Três pontos sobre…
… 27/06/2006 – França 3 x 1 Espanha
(Imagem: SoccerMuseum)
● A Espanha não chegou à Alemanha com a mesma confiança de outros Mundiais. Não tinha mais a experiência e liderança de Fernando Hierro. Raúl já estava em declínio técnico e não era mais o jogador extraclasse que havia sido. A esperança de gols era Fernando “El Niño” Torres. Treinada por Luis Aragonés desde o fim da Eurocopa de 2004, foi deixando aos poucos de ser “La Fúria” e se tornando “La Roja”. O que isso significava? Que não bastava tentar vencer na base da imposição, a todo custo (como em seu histórico), mas isso era feito com inteligência e muita posse de bola.
Muitos afirmam que foi Pep Guardiola quem implantou no Barcelona o estilo “tiki-taka” que teria sido copiado por Vicente Del Bosque para a seleção que venceu as Eurocopas de 2008 e 2012 e a Copa do Mundo de 2010. Porém, Guardiola chegou ao Barça na temporada 2008/09, logo na sequência do título espanhol na Euro.

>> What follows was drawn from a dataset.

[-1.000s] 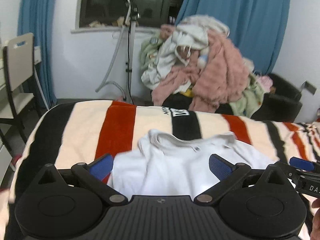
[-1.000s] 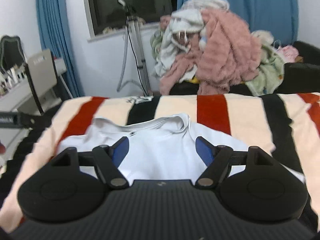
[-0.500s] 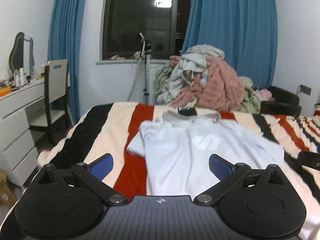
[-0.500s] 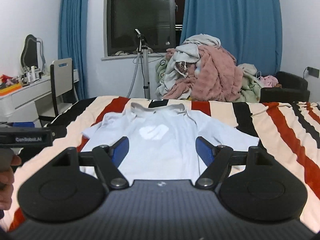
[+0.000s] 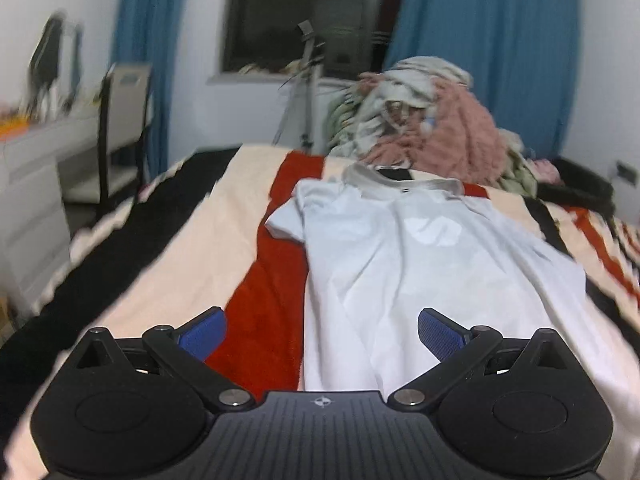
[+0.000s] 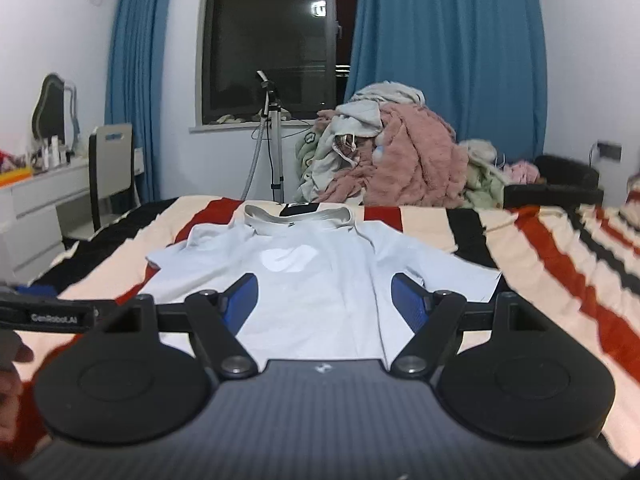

La Roja ainda era treinada por Aragonés, que usava Xavi e Iniesta como peças principais de uma troca de passes incessante.
Para 2006, era um time muito renovado em comparação com quatro anos antes, com destaques para Cesc Fàbregas (19 anos), Sergio Ramos (20), Fernando Torres (22), Andréa Iniesta (22), José Antonio Reyes (23) e David Villa (25) – que superaria Raúl como o maior goleador da história da seleção espanhola. Desde que Aragonés assumiu o comando, a Espanha não havia perdido nenhum dos últimos 25 jogos.
(Imagem: IFDB)
● Como já contamos, a França chegou cheia de expectativas e passou vergonha na Copa do Mundo de 2002. O técnico Raymond Domenech havia treinado a seleção sub-21 da França por onze anos e conhecia bem o potencial daquela geração. Desde 2004 na seleção principal, ele tinha a responsabilidade de recuperar a autoestima do povo em relação à equipe nacional.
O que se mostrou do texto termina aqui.